Division of Cardiology, Department of Medicine, David Geffen School of Medicine, University of California Los Angeles, CA, USA ; Department of Microbiology, Immunology and Molecular Genetics, University of California Los Angeles, CA, USA.
Front Genet. 2013 Mar 12;4:28. doi: 10.3389/fgene.2013.00028. eCollection 2013.
Network construction and analysis algorithms provide scientists with the ability to sift through high-throughput biological outputs, such as transcription microarrays, for small groups of genes (modules) that are relevant for further research. Most of these algorithms ignore the important role of non-linear interactions in the data, and the ability for genes to operate in multiple functional groups at once, despite clear evidence for both of these phenomena in observed biological systems.
We have created a novel co-expression network analysis algorithm that incorporates both of these principles by combining the information-theoretic association measure of the maximal information coefficient (MIC) with an Interaction Component Model. We evaluate the performance of this approach on two datasets collected from a large panel of mice, one from macrophages and the other from liver by comparing the two measures based on a measure of module entropy, Gene Ontology (GO) enrichment, and scale-free topology (SFT) fit. Our algorithm outperforms a widely used co-expression analysis method, weighted gene co-expression network analysis (WGCNA), in the macrophage data, while returning comparable results in the liver dataset when using these criteria. We demonstrate that the macrophage data has more non-linear interactions than the liver dataset, which may explain the increased performance of our method, termed Maximal Information Component Analysis (MICA) in that case.
In making our network algorithm more accurately reflect known biological principles, we are able to generate modules with improved relevance, particularly in networks with confounding factors such as gene by environment interactions.

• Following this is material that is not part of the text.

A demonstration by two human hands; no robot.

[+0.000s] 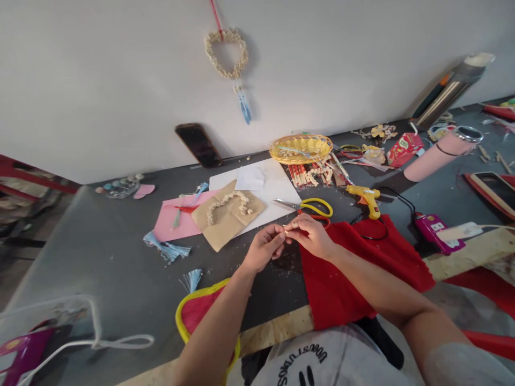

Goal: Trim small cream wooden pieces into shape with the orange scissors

网络构建和分析算法为科学家提供了一种能力,可从转录微阵列等高通量生物输出中筛选出与进一步研究相关的小基因群(模块)。这些算法大多数忽略了数据中非线性相互作用的重要作用,以及基因同时在多个功能组中运作的能力,尽管在观察到的生物系统中都有明确的证据表明存在这两种现象。
我们创建了一种新的共表达网络分析算法,通过将最大信息系数(MIC)的信息论关联度量与交互成分模型相结合,结合了这两个原理。我们通过模块熵、基因本体论(GO)富集和无标度拓扑(SFT)拟合这两个度量来比较这两种方法,评估了这种方法在从大量小鼠中收集的两个数据集上的性能,一个来自巨噬细胞,另一个来自肝脏。我们的算法在巨噬细胞数据上优于一种广泛使用的共表达分析方法——加权基因共表达网络分析(WGCNA),而在使用这些标准时,在肝脏数据集上返回了相当的结果。我们证明巨噬细胞数据比肝脏数据集具有更多的非线性相互作用,这可能解释了我们的方法——称为最大信息成分分析(MICA)在这种情况下性能提高的原因。
通过使我们的网络算法更准确地反映已知的生物学原理,我们能够生成相关性更好的模块,特别是在存在基因与环境相互作用等混杂因素的网络中。